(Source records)
· · · ·

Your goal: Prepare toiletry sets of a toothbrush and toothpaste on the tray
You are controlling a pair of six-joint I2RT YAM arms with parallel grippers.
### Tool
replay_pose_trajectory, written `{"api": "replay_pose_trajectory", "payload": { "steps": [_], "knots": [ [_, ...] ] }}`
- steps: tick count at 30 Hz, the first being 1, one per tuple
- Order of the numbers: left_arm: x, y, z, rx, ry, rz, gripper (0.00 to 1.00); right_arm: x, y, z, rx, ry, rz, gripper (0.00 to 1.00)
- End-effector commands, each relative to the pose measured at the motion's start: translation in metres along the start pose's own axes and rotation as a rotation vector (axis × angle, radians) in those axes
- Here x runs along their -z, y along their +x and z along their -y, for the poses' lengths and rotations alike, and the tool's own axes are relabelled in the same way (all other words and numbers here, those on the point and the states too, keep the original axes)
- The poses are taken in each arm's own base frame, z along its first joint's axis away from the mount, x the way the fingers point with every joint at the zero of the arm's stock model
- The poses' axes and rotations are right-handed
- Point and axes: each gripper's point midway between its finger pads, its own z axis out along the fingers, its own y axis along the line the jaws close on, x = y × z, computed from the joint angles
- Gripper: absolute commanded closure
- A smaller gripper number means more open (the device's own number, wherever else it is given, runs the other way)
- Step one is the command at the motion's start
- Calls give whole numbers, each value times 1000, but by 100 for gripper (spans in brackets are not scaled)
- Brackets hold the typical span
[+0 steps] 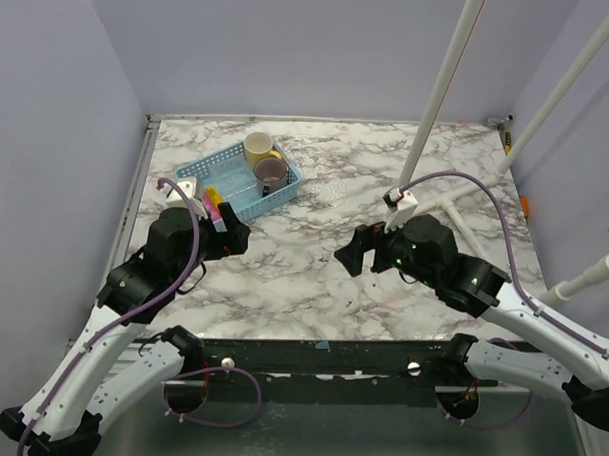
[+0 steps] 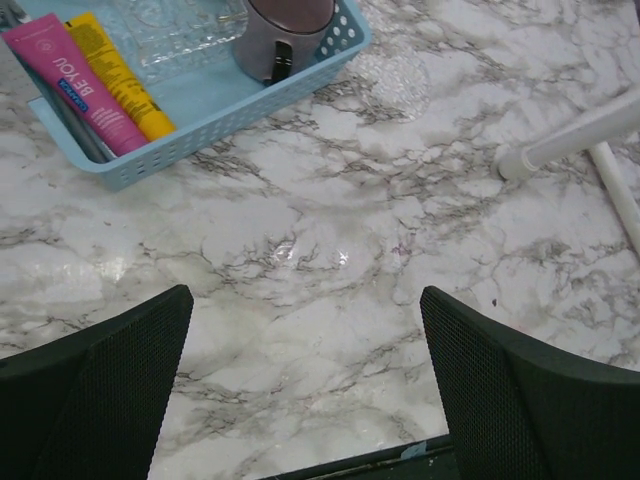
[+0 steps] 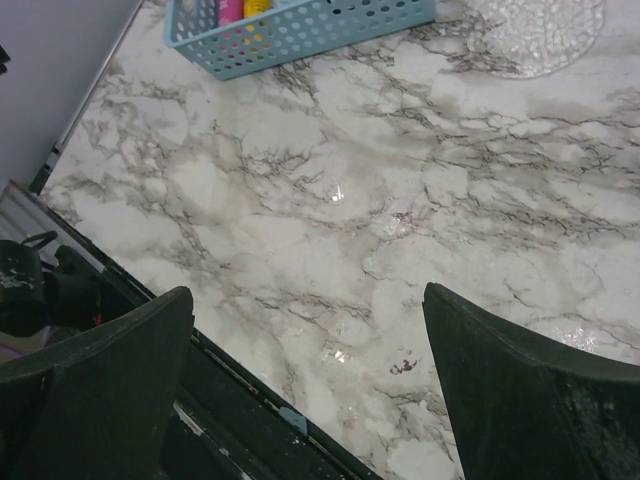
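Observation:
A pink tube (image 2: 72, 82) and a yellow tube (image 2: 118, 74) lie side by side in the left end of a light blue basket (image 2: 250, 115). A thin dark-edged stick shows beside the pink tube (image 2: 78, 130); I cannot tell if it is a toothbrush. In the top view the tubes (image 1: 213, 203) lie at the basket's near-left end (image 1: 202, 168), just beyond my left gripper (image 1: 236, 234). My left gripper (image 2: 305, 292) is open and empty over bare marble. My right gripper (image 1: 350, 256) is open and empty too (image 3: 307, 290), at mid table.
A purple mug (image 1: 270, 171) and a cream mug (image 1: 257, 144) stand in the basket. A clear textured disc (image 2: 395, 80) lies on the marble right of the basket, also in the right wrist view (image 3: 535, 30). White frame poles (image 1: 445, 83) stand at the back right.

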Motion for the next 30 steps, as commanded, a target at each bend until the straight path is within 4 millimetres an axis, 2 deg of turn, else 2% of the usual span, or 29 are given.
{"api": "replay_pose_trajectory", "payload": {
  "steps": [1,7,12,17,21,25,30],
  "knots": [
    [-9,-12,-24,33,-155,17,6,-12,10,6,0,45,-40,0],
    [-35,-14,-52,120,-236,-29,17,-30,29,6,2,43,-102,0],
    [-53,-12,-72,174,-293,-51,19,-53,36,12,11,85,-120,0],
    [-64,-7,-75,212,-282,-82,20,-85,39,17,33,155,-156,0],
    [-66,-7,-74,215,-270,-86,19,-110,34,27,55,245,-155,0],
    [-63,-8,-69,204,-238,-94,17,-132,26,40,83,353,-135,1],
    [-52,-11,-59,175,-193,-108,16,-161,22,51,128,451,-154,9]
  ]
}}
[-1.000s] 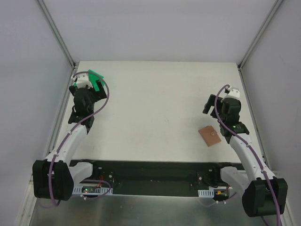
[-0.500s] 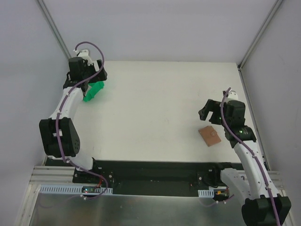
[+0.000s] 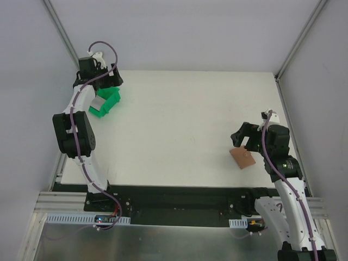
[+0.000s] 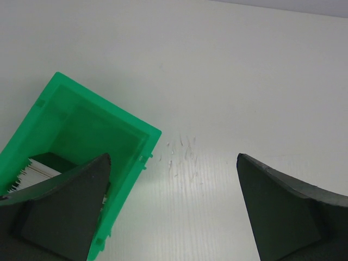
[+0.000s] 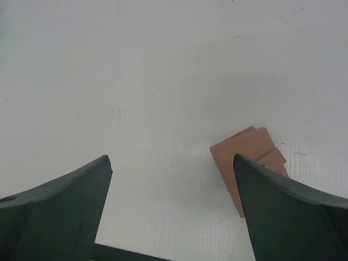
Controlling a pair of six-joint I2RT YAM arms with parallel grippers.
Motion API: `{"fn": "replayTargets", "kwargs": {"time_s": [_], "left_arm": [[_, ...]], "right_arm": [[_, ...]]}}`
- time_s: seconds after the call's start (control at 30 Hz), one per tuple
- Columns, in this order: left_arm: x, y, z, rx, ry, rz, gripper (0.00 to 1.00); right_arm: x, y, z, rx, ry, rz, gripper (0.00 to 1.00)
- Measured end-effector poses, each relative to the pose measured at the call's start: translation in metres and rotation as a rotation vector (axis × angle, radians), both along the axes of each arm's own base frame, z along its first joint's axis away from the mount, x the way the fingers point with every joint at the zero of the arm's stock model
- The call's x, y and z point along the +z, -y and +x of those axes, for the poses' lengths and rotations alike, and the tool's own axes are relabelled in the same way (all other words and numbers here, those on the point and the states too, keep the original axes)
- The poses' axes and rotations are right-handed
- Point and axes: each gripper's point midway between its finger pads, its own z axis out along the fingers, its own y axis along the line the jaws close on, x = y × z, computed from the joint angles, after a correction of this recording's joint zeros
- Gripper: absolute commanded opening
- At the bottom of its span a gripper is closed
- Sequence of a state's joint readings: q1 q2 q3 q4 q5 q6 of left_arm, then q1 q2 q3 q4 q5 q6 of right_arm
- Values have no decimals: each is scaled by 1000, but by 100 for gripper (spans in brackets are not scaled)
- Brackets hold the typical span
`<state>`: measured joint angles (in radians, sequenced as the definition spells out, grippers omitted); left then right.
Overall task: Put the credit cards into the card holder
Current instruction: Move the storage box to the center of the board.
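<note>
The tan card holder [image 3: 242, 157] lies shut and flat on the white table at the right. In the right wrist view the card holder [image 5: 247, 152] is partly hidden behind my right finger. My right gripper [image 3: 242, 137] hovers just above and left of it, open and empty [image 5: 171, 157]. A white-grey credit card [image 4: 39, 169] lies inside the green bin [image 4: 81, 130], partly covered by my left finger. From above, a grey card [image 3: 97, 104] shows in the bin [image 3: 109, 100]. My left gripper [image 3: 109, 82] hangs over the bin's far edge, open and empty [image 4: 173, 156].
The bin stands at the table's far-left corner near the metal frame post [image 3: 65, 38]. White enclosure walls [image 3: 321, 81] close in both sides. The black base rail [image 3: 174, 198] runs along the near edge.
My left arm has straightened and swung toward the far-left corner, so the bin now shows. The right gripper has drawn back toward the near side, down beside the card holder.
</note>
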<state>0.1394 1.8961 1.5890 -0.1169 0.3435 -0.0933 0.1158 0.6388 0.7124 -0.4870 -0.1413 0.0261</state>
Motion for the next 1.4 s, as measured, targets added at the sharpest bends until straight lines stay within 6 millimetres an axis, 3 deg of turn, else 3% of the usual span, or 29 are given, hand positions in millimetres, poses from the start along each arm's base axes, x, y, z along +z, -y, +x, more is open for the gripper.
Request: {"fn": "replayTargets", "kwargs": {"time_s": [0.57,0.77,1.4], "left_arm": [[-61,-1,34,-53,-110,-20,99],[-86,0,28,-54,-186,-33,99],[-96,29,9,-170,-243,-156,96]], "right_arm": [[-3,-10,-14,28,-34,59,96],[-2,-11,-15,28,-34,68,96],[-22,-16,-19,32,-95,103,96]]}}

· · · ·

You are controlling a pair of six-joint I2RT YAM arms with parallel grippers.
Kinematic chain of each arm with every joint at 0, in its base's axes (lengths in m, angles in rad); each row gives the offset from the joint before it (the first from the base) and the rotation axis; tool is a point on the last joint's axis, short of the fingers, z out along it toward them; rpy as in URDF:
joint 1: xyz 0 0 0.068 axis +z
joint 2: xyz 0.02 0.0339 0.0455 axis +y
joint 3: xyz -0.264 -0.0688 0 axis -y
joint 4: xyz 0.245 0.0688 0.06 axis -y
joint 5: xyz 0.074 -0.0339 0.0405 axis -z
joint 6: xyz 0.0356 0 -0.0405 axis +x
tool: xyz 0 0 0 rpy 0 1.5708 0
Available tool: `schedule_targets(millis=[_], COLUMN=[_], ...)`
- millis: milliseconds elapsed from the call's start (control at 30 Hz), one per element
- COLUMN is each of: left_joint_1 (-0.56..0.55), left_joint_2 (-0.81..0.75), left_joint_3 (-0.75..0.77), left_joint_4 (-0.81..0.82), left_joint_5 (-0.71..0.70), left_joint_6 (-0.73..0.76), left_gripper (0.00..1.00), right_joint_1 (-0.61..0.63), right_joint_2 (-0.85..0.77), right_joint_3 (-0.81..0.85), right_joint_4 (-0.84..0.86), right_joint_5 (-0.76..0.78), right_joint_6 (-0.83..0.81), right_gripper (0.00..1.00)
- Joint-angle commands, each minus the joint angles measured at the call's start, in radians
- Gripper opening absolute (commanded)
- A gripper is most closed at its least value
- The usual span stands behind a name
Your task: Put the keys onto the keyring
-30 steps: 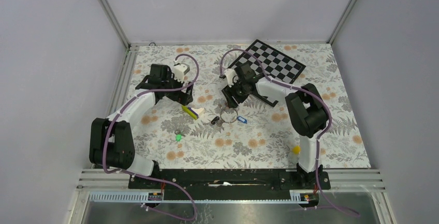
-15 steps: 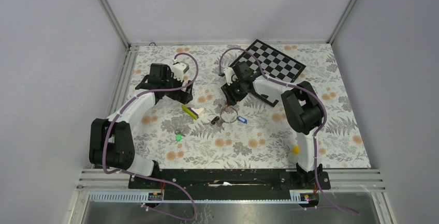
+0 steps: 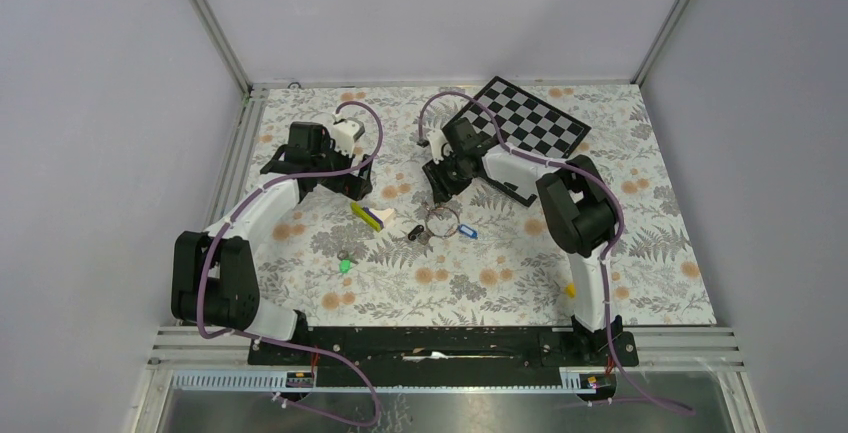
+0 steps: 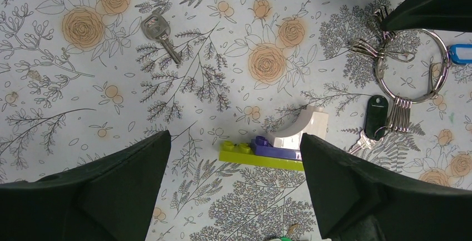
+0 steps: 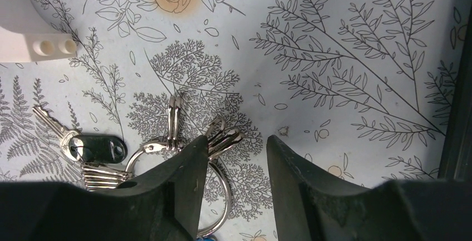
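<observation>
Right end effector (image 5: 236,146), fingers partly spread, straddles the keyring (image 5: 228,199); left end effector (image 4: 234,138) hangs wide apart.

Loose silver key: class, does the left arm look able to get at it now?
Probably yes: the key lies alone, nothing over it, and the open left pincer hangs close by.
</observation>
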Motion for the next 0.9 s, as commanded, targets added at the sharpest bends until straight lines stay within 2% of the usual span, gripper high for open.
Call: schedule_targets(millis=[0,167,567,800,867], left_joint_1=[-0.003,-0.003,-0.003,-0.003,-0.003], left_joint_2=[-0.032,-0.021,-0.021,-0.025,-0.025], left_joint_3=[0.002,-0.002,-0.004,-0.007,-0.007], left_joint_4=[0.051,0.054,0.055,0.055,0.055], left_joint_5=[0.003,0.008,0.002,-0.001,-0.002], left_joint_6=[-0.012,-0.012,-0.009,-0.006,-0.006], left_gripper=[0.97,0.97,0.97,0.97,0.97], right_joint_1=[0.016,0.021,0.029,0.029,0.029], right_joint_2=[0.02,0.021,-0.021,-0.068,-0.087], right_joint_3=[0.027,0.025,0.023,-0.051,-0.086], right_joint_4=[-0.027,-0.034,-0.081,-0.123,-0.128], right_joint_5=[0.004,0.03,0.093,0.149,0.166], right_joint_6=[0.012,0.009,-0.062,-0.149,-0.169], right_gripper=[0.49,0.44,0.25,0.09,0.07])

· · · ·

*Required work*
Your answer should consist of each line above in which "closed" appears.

*Output for this exercise*
- At the bottom of its span a gripper is closed
- A gripper is most closed at its least value

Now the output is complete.